ASSIGNED TASK:
Below are the records. List every line holding the word "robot".

RECORDS:
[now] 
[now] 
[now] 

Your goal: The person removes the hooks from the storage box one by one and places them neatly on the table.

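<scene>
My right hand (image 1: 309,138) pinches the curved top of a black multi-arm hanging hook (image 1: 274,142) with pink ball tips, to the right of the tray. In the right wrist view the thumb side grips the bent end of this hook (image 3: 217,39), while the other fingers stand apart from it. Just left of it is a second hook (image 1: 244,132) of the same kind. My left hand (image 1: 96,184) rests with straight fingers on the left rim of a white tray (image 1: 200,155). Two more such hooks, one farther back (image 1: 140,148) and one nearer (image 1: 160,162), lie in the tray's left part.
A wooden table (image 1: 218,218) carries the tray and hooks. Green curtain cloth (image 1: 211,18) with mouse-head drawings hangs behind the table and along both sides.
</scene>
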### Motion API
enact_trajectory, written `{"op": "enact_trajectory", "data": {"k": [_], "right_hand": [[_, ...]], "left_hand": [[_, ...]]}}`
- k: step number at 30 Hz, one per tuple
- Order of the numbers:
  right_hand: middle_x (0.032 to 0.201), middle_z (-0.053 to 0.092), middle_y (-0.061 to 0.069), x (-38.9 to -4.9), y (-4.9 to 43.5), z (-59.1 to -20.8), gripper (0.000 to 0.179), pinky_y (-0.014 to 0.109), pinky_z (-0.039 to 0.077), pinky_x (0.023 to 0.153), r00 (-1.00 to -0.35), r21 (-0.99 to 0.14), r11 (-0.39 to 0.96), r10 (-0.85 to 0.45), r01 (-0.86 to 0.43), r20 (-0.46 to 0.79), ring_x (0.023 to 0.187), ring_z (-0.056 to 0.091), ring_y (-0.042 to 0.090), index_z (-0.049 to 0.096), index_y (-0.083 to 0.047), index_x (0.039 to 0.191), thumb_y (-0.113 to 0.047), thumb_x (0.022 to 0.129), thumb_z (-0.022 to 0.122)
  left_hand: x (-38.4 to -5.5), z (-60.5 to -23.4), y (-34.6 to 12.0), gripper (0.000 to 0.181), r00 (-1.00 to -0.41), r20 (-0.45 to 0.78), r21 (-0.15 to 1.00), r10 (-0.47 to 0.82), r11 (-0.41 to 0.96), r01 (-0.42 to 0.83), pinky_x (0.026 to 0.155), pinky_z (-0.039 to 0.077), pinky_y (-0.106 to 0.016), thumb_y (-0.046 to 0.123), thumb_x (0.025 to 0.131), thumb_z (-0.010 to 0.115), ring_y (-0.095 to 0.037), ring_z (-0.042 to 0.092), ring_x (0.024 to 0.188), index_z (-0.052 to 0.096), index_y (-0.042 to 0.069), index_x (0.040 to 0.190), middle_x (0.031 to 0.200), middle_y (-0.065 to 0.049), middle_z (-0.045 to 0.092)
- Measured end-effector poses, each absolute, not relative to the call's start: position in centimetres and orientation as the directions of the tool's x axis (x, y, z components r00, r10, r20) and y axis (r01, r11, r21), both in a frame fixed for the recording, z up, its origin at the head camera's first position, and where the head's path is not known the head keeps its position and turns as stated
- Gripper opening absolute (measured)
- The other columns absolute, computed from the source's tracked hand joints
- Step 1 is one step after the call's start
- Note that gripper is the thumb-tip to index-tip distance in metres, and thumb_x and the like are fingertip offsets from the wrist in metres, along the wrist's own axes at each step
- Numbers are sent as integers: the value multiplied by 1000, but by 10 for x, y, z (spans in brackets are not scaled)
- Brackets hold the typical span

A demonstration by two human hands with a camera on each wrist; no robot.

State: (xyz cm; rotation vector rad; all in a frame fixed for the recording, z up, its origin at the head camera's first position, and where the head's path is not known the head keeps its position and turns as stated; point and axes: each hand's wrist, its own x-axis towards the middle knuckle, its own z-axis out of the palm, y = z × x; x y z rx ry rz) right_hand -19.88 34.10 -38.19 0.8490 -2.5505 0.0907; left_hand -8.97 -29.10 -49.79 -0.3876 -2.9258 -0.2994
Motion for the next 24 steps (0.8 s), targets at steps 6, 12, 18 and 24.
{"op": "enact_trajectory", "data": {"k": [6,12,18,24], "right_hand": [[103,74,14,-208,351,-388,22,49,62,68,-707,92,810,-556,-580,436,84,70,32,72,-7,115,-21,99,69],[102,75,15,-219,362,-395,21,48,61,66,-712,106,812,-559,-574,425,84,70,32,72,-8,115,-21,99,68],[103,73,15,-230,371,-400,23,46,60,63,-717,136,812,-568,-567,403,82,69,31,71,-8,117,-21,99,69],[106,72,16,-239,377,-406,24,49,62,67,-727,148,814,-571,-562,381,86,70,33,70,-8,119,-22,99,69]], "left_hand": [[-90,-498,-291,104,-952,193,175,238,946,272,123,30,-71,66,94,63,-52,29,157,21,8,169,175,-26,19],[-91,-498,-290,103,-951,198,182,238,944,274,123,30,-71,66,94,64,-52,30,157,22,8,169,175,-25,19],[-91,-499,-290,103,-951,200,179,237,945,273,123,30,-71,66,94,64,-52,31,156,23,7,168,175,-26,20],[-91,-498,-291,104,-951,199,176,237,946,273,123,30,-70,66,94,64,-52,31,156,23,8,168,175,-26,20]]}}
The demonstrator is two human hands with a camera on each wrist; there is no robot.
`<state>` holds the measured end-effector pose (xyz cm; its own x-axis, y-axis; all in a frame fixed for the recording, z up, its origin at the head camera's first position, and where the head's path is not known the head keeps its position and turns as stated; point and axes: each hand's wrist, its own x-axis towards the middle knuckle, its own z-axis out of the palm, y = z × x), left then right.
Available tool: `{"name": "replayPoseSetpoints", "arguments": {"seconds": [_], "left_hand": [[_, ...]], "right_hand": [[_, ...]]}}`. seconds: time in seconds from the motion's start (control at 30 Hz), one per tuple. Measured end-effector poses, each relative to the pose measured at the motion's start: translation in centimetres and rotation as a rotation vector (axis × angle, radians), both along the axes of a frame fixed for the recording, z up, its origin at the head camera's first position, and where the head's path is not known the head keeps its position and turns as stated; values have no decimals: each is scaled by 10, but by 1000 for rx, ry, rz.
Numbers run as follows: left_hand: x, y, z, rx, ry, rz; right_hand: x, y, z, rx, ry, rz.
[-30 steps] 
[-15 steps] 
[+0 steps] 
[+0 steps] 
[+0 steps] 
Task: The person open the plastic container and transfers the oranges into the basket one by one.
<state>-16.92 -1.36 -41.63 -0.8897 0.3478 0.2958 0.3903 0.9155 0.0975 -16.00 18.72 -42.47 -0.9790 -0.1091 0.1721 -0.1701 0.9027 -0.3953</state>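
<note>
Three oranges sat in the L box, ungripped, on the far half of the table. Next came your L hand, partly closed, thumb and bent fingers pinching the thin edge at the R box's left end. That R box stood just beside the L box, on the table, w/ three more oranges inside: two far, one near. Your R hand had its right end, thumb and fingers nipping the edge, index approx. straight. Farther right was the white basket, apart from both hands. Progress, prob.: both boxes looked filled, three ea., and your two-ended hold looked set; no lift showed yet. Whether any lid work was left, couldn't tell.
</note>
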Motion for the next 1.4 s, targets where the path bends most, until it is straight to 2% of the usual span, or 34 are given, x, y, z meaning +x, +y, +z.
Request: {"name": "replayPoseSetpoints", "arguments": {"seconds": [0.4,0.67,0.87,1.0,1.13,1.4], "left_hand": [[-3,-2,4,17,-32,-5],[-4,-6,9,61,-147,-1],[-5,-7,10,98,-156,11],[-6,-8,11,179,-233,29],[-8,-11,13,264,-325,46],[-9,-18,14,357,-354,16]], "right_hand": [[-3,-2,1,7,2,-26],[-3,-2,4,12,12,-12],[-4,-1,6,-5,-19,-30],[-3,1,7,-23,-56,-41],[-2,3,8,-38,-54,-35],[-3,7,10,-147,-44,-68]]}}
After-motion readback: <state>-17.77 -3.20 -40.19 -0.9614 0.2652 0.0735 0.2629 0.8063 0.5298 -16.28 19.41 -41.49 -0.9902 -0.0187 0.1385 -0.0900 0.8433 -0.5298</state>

RESPONSE BELOW:
A demonstration by two human hands with a camera on each wrist; no robot.
The demonstrator is two human hands with a camera on each wrist; there is no robot.

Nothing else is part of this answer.